While there are a number of places with underwater statues, Jason’s work is the new normal. His first major underwater project was the Molinere Underwater Sculpture Park in Granada. Hurricanes Ivan (2004) and Emily (2005) caused considerable damage to Grenada both above and below water. Pomegranate has little solid substrate around it. This limits the areas where a coral reef will grow as they need something sturdy to anchor. Molinere Bay was an entirely sandy bay with no coral until sixty-five concrete sculptures were carefully placed in the bay in 2006. Covering an area of ​​over 800 square meters, the coral polyps are said to anchor themselves to the statues and would begin the process of growing and eventually widening covering the statues. The government declared the site a protected area and the park is now a favorite diving and snorkeling destination. No longer sterile but is home to splendid corals and sponges and a large population of marine life. There are plans to expand the site with works by local artists.

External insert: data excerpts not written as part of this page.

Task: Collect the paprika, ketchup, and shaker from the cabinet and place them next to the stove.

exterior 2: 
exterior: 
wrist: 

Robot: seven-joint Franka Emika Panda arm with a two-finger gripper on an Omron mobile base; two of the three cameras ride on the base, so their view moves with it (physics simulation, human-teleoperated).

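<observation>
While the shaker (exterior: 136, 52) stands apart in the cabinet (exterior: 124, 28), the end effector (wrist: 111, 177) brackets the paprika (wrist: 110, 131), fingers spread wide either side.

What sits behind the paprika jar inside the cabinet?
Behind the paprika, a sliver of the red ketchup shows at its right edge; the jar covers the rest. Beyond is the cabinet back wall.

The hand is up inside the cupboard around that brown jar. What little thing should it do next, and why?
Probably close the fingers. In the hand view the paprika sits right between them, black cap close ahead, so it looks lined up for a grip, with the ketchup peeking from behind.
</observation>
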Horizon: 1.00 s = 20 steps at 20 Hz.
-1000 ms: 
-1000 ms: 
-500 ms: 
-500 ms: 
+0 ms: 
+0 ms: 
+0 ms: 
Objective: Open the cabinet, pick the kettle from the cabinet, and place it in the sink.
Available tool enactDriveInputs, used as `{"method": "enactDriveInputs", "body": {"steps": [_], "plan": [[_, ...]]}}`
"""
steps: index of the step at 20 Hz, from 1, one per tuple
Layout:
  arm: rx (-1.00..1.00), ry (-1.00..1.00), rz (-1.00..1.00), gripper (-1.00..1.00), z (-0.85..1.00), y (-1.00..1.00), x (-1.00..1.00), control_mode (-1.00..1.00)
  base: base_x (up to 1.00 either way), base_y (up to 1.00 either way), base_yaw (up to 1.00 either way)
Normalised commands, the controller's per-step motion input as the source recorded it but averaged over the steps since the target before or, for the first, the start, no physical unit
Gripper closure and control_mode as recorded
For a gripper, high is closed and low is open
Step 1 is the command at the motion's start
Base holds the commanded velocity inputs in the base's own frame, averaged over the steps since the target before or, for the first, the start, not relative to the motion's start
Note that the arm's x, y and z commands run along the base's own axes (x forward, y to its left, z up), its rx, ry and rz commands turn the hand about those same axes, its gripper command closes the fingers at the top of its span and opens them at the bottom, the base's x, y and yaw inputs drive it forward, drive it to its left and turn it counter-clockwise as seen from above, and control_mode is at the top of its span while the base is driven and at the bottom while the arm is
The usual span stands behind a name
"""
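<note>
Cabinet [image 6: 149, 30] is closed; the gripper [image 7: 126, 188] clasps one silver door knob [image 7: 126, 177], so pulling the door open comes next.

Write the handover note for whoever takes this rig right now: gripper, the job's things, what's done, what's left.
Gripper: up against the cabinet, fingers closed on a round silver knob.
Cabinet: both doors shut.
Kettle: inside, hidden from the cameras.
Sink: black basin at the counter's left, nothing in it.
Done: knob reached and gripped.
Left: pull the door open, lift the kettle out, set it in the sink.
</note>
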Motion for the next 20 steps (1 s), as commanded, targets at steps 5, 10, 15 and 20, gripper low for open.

Jason Taylor has more than 700 sunk sculptures around the world, the majority of which can be found at MUSA (Museo Subacuático de Arte) off the coast of Cancun in Mexico. This underwater art museum was designed to relieve pressure on nearby reefs. Cancun Marine Park has one of the highest concentrations of divers in the world with over 750,000 divers visiting each year. This mass of people will tap into natural resources, and just in numbers, damage will occur. Add to that the many student divers, discovery divers and snorkelers who only dive a few times a year and you can imagine the state these natural reefs must be in. MUSA took 420 square meters of barren seabed and provided a place where coral polyps could attach to grow. The underwater museum has two galleries, named Salon Manchones which is eight meters deep and Salon Nizuc which is four meters deep. The Salon Nizuc is reserved for snorkelers, while the Salon Manchones is aimed at both scuba divers and snorkelers. MUSA has become Cancun’s most popular dive site and now boasts over 500 statues covered in corals, sponges, and other marine life.

The Raft of Lampedusa 14m Museo Atlantico, Lanzarote, Spain copyright by Jason deCaires Taylor
The Raft of Lampedusa Museo Atlantico copyright by Jason deCaires Taylor

The first responses to the Museo Atlantico for divers have been exceptional. Although the park is still small, it already offers an exceptional diving experience. As in all underwater galleries made by Taylor, the statues are made from a pH neutral cement with environmentally friendly reinforcing materials. This is the same process that organizations like Reef Ball use.

Join the fun

These parks are very popular, but have you thought if you could do something about it locally? When the Alabama Department of Conservation and Natural Resources sank the coastal freighter dubbed “Lulu” off the state’s coast, it made much of the local diving industry. However, wrecks cannot be closer than 50 feet from the surface at their highest point. This places most wrecks beyond the training guidelines for open water divers and junior divers. Lila Harris of Down Under Dive Shop suggested creating a new dive site closer to shore and in shallow water. The result is Poseidon’s playground just a few miles offshore and less than 40 feet of water. A number of statues have already been put in place and more are in the works. They will eventually have underwater “playground” equipment that makes it look like a sunken park, and plans are in place for adding “memorial” monuments. The initial statues are already covered in coral and marine life has increased. It’s a long-term plan, but it’s a good start. Think about your local dive group starting something like this.